Having been raised Catholic and afterwards, becoming an Orthodox Christian, I have found that the sacrament of confession, as it is practiced in certain liturgical Christian Churches is highly inappropriate.
Having to confess ones sins to the priest is one of the main ways the Church maintains control over the people. I also feel it is abusive when little 7 year old girls have to confess their sins to a male priest. It is also abusive when any female of any age has to confess her intimate sins to a male priest who were often strangers to them.
The Church thinks it has the right to do this based upon one single verse in the bible, whosesoever sins ye remit, they are remitted unto them; and whose soever sins ye retain, they are retained. John 20:23, KJV.
Pre-Vatican II, we would enter the confessional and the priest would be behind a screen. So, that was bad enough that you had to go into a dark box as a little girl and tell all of your innocent secrets to a strange man. (My father was in the military, so we never really got to know the priests, personally.) Nowadays, a seven or eight year old little boy or girl has to go into a room by themselves and face the strange man…by themselves. Nowadays, who in their right mind should be allowing their children to do this?

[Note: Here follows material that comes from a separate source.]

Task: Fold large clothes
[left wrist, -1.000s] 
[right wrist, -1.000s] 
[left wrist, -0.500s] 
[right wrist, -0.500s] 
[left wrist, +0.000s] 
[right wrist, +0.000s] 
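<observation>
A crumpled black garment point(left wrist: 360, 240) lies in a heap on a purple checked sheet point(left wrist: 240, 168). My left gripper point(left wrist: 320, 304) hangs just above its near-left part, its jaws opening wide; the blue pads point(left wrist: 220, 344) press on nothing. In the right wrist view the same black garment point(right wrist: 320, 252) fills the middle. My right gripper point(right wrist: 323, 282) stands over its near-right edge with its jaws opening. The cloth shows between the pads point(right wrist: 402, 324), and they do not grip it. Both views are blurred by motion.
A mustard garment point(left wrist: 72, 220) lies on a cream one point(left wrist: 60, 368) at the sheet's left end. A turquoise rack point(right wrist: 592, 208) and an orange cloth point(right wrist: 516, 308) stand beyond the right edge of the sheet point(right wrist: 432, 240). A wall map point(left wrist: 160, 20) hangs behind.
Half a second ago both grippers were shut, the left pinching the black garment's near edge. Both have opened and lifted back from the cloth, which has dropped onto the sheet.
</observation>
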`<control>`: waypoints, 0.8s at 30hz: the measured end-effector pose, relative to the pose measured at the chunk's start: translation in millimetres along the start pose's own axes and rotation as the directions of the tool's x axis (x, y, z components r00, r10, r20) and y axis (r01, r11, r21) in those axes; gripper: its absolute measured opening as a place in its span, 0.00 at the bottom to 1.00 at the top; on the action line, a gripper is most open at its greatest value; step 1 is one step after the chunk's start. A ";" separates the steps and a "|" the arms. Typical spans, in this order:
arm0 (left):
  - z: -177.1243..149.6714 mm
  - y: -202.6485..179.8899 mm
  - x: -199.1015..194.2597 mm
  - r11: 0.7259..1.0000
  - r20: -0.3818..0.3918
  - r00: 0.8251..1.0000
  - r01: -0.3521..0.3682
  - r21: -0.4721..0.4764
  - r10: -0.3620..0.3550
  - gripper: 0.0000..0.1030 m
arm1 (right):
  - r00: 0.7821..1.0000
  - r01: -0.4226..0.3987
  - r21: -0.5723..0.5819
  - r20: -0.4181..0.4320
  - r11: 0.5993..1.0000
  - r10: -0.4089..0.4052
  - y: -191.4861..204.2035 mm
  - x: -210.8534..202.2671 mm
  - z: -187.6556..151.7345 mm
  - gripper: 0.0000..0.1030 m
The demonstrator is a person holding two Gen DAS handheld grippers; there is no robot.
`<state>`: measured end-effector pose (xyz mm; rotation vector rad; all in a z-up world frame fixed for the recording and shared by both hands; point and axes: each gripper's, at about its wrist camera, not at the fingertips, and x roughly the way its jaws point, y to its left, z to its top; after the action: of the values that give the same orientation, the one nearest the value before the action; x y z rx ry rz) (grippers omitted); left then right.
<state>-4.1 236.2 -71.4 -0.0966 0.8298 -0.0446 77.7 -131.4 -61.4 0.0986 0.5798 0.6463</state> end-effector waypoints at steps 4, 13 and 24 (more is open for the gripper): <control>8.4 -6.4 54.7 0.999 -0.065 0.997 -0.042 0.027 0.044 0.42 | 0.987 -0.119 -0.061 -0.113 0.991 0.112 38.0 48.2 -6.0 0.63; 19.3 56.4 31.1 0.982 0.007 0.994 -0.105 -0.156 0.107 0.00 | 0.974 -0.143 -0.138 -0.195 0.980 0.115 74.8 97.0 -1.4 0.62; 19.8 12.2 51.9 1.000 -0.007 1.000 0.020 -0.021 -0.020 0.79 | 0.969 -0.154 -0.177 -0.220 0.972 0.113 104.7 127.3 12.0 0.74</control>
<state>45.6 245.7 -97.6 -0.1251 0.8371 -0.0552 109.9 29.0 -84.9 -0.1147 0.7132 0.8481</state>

A modern day ‘reconciliation’ room where you can either face the priest or go behind the screen. Can you imagine a young child in there? There are no parents present. The child is alone with the priest. Read what this parent who was a victim of abuse was told by the priest about this matter. (Read to the end.) These priests have no rights over your children. This is not what Jesus had in mind. A lot of sexual abuse has occurred in the confessional.
In the Orthodox Church, the practice is even more bizarre. The priest stands at the front of the Church (where everyone can see you) and covers you with his stole, like a tent while you confess your sins.
I think the Protestants have the right idea about what Jesus meant in John 20: 23. Other than that, there are liturgical churches where the priest offers a general forgiveness during the liturgy. This would be the most correct manner, in my point of view, of offering the sacrament.
Penance is another form of abuse although in these latter times, rather than the severe penances of centuries gone by, modern penance usually takes on the form of extra prayers in the Catholic Church or an overload of extra prayers and a banning from communion in the Orthodox Church. I remember one time my 10 year old son was banned from communion for six weeks in a Russian Church (not RCOR) because he had listened to a rock and roll tape.
There was another woman in this Church who had been banned for three years from communion. I could not imagine what that poor, obviously faithful and pious woman could have done to deserve such treatment. This was not the Mercy of God that Jesus had promised. This was extreme control and abuse.
A story was told of a canonized saint had appealed to the priest in the confessional that her husband was physically abusing her only to have the priest tell her that she must stay with her husband and that through her suffering and piety, her husband would be converted. This is the reason this woman was canonized, because she stay with an abusive husband. (Canonized married women, in the RCC, are extremely rare.)
The confessional, whether Traditional, where the person at least has some privacy from the priest, or what is even worse, the modern where the penitent has to face the priest, is a place of fear, anxiety for the penitent and extreme over-reach on the part of clergy. They have no right to know the intimate details of a person’s life, especially not those of a member of the opposite sex. Nor do they have the right to listen to the ‘sins’ of little children.